**Task requirements:** Give the number of lines in the material below where the word "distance" shows up, without anything else.

**Provided entries:**

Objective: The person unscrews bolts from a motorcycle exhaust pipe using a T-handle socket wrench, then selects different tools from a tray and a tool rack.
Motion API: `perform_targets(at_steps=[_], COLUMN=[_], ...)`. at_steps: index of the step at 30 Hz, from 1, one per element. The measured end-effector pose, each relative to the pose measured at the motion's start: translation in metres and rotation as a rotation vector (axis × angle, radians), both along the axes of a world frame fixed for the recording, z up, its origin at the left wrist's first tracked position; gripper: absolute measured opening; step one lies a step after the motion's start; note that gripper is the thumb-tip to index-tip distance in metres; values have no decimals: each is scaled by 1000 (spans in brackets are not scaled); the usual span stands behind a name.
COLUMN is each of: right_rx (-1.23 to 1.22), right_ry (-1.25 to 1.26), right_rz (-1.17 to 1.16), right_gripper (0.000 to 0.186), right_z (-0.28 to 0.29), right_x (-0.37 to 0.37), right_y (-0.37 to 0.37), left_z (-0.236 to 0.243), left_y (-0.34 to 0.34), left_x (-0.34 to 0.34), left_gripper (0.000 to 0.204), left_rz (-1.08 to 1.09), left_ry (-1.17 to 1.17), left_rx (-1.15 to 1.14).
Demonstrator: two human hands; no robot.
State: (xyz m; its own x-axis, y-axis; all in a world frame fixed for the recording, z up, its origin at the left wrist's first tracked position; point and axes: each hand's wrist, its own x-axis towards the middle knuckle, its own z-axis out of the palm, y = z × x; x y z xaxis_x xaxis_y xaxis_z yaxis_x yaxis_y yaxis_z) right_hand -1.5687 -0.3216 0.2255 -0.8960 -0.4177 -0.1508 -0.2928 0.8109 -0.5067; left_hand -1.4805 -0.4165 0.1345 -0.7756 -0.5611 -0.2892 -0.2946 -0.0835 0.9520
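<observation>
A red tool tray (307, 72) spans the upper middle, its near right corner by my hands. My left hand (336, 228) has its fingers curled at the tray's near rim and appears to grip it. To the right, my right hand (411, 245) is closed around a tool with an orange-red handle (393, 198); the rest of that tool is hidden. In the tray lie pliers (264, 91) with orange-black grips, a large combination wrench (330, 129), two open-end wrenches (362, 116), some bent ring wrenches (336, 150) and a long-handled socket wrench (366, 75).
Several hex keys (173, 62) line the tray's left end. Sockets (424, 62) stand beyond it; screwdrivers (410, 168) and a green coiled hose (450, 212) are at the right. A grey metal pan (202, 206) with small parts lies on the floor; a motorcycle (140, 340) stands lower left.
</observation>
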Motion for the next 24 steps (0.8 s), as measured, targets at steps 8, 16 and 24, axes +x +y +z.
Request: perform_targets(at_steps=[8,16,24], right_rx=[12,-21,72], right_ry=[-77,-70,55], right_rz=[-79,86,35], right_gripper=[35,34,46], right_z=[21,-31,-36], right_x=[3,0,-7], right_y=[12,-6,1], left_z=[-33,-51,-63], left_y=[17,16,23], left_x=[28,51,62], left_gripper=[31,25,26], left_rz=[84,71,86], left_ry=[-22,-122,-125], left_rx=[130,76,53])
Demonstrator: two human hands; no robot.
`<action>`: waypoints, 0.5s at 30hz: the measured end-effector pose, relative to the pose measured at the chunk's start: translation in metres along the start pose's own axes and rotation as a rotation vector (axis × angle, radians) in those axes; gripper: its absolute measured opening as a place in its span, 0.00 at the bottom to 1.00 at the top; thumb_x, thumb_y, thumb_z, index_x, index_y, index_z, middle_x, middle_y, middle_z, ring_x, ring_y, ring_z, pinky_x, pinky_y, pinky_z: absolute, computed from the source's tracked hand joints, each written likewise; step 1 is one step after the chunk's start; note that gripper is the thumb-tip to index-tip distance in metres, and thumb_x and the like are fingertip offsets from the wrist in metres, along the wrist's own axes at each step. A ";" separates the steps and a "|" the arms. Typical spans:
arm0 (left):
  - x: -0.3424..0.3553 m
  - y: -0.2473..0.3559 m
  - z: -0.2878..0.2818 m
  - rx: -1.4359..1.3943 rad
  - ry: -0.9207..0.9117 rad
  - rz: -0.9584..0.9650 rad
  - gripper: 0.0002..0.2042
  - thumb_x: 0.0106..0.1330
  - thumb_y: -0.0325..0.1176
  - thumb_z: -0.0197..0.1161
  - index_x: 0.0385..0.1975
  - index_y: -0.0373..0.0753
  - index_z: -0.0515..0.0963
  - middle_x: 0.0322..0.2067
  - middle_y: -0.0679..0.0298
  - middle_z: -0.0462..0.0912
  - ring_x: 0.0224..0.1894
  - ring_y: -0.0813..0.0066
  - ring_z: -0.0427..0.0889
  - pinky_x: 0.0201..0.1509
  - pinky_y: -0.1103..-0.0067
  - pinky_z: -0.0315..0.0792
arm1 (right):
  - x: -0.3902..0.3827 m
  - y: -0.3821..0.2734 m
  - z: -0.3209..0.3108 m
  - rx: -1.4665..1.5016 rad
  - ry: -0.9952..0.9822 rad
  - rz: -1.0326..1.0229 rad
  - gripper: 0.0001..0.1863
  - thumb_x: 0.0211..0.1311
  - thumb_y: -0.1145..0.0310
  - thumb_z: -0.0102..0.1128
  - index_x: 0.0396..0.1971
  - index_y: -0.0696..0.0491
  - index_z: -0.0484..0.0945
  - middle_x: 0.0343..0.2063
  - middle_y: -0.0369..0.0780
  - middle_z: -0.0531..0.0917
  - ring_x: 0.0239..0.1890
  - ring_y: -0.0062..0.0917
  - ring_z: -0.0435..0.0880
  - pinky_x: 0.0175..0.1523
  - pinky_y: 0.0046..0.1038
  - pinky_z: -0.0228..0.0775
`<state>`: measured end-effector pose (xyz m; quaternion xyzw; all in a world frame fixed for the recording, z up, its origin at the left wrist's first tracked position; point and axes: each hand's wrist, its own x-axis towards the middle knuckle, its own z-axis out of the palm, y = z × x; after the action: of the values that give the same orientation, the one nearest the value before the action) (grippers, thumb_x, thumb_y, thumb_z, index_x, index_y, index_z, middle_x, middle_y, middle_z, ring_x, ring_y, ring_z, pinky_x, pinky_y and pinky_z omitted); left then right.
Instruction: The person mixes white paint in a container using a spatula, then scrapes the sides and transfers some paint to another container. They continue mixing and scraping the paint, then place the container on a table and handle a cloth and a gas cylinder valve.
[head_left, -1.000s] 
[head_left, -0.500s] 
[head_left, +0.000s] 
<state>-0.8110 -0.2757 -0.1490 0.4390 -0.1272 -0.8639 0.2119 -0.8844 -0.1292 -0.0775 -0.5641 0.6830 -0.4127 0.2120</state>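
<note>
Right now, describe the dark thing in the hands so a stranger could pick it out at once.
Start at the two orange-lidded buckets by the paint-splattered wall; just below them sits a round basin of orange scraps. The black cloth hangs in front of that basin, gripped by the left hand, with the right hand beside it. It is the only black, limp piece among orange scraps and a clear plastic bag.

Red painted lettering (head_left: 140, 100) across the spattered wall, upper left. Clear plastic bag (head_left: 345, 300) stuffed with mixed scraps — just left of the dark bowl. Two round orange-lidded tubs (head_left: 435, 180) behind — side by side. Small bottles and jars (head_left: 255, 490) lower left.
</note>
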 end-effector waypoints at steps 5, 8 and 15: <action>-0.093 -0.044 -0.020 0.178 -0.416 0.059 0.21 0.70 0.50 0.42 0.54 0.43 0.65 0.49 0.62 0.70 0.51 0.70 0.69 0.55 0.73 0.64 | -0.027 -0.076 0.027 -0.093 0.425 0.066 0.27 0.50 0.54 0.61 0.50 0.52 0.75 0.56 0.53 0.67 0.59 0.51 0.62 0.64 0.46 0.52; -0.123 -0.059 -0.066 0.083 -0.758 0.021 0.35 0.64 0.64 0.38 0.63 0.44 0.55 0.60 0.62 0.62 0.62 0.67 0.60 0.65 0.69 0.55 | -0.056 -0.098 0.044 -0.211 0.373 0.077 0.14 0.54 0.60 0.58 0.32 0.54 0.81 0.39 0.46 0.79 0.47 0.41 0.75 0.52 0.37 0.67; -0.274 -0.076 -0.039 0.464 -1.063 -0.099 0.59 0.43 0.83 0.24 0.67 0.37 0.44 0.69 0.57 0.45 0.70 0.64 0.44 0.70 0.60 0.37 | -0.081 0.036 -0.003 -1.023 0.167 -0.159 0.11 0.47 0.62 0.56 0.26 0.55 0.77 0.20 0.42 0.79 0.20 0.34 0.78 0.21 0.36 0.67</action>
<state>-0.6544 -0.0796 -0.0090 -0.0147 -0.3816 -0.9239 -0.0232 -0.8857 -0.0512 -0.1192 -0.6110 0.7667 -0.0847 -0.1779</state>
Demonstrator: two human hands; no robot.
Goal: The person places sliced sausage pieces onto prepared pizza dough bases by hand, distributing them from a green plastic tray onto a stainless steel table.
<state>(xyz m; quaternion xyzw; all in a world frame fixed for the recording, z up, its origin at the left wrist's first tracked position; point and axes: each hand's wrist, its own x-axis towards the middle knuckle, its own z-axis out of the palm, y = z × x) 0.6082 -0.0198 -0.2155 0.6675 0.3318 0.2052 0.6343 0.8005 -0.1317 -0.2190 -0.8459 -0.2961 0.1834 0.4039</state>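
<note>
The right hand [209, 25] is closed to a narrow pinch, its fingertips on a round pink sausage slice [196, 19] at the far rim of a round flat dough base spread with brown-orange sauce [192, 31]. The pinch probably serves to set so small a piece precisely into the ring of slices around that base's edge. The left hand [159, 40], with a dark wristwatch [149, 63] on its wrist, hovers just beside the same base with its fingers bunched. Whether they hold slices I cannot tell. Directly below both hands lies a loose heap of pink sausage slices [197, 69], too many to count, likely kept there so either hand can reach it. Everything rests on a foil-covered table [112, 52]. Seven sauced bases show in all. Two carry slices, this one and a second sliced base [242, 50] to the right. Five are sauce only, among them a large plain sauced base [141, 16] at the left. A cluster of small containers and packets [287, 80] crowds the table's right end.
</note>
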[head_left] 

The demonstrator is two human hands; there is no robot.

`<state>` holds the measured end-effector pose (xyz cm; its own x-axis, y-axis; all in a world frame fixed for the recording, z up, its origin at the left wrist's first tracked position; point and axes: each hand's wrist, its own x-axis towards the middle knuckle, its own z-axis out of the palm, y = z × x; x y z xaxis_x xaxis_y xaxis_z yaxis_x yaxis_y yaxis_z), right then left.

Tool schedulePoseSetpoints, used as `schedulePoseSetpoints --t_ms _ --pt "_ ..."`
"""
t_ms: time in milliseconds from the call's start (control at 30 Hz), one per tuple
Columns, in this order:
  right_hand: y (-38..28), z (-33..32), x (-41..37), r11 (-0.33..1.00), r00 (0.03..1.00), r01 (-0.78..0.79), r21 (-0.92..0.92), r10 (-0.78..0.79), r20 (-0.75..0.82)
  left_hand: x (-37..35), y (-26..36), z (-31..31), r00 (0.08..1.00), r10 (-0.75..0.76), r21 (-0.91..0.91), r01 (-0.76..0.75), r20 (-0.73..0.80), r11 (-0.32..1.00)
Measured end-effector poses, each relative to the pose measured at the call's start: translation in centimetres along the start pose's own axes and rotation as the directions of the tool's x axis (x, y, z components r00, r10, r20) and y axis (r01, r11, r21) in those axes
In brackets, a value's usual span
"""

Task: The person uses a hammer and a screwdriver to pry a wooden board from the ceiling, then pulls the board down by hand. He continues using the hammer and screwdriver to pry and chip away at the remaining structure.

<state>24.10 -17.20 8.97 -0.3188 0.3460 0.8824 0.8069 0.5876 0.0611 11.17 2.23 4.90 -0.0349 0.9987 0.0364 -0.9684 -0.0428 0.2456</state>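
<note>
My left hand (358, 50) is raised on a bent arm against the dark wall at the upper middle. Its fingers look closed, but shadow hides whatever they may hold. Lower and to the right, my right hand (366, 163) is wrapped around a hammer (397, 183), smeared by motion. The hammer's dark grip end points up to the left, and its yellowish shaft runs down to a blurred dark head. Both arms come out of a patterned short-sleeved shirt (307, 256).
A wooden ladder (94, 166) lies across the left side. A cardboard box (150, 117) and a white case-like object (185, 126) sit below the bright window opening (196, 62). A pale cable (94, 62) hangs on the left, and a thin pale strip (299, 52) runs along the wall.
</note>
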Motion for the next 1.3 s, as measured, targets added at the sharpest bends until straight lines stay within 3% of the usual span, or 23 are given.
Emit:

**Result:** 2